- Task
The records below are to be reproduced word for word.

- Exercise input
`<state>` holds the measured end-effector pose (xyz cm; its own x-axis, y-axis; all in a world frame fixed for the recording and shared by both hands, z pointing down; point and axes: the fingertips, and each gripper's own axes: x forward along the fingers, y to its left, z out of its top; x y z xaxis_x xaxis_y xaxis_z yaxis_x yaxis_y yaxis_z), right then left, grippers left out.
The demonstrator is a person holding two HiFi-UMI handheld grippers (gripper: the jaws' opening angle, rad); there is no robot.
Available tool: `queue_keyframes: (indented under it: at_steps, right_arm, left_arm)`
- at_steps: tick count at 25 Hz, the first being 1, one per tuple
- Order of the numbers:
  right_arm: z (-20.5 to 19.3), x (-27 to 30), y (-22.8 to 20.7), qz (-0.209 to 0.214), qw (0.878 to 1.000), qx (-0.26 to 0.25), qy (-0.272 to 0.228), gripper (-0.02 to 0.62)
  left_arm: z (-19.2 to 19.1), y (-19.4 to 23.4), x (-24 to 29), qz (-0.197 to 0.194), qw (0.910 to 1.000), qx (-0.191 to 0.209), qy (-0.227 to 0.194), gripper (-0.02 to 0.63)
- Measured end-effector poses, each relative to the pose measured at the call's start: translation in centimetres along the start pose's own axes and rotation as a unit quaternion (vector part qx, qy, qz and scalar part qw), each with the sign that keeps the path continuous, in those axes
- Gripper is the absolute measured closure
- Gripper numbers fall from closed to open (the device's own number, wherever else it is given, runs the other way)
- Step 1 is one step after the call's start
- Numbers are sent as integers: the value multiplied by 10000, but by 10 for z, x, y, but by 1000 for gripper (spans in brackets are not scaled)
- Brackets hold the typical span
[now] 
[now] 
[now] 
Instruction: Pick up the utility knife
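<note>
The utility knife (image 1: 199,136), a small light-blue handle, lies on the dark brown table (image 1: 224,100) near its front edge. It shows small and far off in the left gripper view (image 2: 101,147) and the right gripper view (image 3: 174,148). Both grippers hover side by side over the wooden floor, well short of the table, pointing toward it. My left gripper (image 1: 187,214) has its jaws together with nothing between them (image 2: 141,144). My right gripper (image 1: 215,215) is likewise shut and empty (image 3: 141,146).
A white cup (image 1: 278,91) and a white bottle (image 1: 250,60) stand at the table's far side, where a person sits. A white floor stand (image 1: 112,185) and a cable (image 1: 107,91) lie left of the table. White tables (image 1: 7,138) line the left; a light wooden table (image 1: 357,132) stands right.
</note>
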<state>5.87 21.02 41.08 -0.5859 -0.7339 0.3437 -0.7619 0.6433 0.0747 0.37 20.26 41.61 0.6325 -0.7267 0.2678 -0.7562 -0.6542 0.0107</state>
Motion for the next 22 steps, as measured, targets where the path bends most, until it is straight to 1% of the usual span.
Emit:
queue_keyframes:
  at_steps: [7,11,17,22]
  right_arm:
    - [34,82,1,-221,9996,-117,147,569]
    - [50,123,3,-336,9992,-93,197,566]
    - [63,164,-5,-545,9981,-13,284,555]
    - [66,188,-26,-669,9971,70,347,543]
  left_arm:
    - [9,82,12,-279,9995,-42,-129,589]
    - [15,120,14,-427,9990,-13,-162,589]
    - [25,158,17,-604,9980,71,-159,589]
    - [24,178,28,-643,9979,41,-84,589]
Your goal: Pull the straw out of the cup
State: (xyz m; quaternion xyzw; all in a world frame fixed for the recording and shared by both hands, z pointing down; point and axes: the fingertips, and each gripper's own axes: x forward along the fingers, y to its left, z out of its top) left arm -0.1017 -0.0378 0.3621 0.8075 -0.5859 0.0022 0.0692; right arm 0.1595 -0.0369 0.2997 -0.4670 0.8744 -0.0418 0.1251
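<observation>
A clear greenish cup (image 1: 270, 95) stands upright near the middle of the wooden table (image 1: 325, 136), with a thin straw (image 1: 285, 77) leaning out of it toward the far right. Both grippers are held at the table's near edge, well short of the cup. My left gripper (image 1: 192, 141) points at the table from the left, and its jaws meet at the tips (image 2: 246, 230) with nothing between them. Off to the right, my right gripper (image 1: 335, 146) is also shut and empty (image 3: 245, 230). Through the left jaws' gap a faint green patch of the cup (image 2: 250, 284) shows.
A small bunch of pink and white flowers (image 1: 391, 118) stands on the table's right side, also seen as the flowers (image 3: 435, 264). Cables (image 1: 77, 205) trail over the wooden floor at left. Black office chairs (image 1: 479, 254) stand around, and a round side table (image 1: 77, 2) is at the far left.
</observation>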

- Result for this exercise
`<state>` holds the measured end-effector pose (xyz cm; its own x-axis, y-axis; all in a world frame fixed for the recording and shared by both hands, z pointing down; point and axes: the fingertips, and each gripper's own axes: x forward along the fingers, y to its left, z out of its top; x y z xaxis_x xaxis_y xaxis_z yaxis_x yaxis_y yaxis_z), right then left, grippers left out.
The demonstrator is a person holding two HiFi-UMI handheld grippers (gripper: the jaws' opening angle, rad); there is no robot.
Available tool: `queue_keyframes: (indented under it: at_steps, right_arm, left_arm)`
- at_steps: tick count at 25 Hz, the first being 1, one per tuple
- Order of the numbers:
  right_arm: z (-20.5 to 19.3), x (-27 to 30), y (-22.8 to 20.7), qz (-0.209 to 0.214), qw (0.878 to 1.000), qx (-0.26 to 0.25), qy (-0.272 to 0.228), gripper (-0.02 to 0.62)
  left_arm: z (-19.2 to 19.1), y (-19.4 to 23.4), x (-24 to 29), qz (-0.197 to 0.194), qw (0.910 to 1.000), qx (-0.191 to 0.209), qy (-0.227 to 0.194), gripper (-0.02 to 0.63)
- Measured end-effector poses, each relative to the pose measured at the call's start: translation in centimetres along the start pose's own axes and rotation as a unit quaternion (vector part qx, qy, qz and scalar part qw), each with the sign that keeps the path continuous, in those axes
- Gripper is the absolute measured closure
- Gripper numbers fall from closed to open (the device's own number, wherever else it is given, runs the other way)
- Step 1 is one step after the call's start
- Numbers are sent as integers: the value multiplied by 10000, but by 10 for z, x, y, but by 1000 for gripper (spans in brackets are not scaled)
- Brackets hold the typical span
[now] 
[now] 
[now] 
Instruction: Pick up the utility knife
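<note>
The utility knife (image 1: 199,136), a small light-blue handle, lies on the dark brown table (image 1: 224,100) near its front edge. It shows small and far off in the left gripper view (image 2: 101,147) and the right gripper view (image 3: 174,148). Both grippers hover side by side over the wooden floor, well short of the table, pointing toward it. My left gripper (image 1: 187,214) has its jaws together with nothing between them (image 2: 141,144). My right gripper (image 1: 215,215) is likewise shut and empty (image 3: 141,146).
A white cup (image 1: 278,91) and a white bottle (image 1: 250,60) stand at the table's far side, where a person sits. A white floor stand (image 1: 112,185) and a cable (image 1: 107,91) lie left of the table. White tables (image 1: 7,138) line the left; a light wooden table (image 1: 357,132) stands right.
</note>
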<state>5.87 21.02 41.08 -0.5859 -0.7339 0.3437 -0.7619 0.6433 0.0747 0.37 20.26 41.61 0.6325 -0.7267 0.2678 -0.7562 -0.6542 0.0107</state>
Motion for the next 22 steps, as measured, targets where the path bends most, until it is straight to 1% of the usual span.
Emit:
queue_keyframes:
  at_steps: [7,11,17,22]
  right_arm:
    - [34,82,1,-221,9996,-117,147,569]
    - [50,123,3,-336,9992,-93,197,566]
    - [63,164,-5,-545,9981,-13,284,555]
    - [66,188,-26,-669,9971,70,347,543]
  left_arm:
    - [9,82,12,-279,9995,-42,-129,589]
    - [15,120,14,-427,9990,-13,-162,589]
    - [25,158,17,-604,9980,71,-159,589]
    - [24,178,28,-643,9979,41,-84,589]
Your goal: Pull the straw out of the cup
State: (xyz m; quaternion xyzw; all in a world frame fixed for the recording and shared by both hands, z pointing down; point and axes: the fingertips, and each gripper's own axes: x forward along the fingers, y to its left, z out of its top) left arm -0.1017 -0.0378 0.3621 0.8075 -0.5859 0.0022 0.0692; right arm 0.1595 -0.0369 0.2997 -0.4670 0.8744 -0.0418 0.1251
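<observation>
A clear greenish cup (image 1: 270, 95) stands upright near the middle of the wooden table (image 1: 325, 136), with a thin straw (image 1: 285, 77) leaning out of it toward the far right. Both grippers are held at the table's near edge, well short of the cup. My left gripper (image 1: 192, 141) points at the table from the left, and its jaws meet at the tips (image 2: 246, 230) with nothing between them. Off to the right, my right gripper (image 1: 335, 146) is also shut and empty (image 3: 245, 230). Through the left jaws' gap a faint green patch of the cup (image 2: 250, 284) shows.
A small bunch of pink and white flowers (image 1: 391, 118) stands on the table's right side, also seen as the flowers (image 3: 435, 264). Cables (image 1: 77, 205) trail over the wooden floor at left. Black office chairs (image 1: 479, 254) stand around, and a round side table (image 1: 77, 2) is at the far left.
</observation>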

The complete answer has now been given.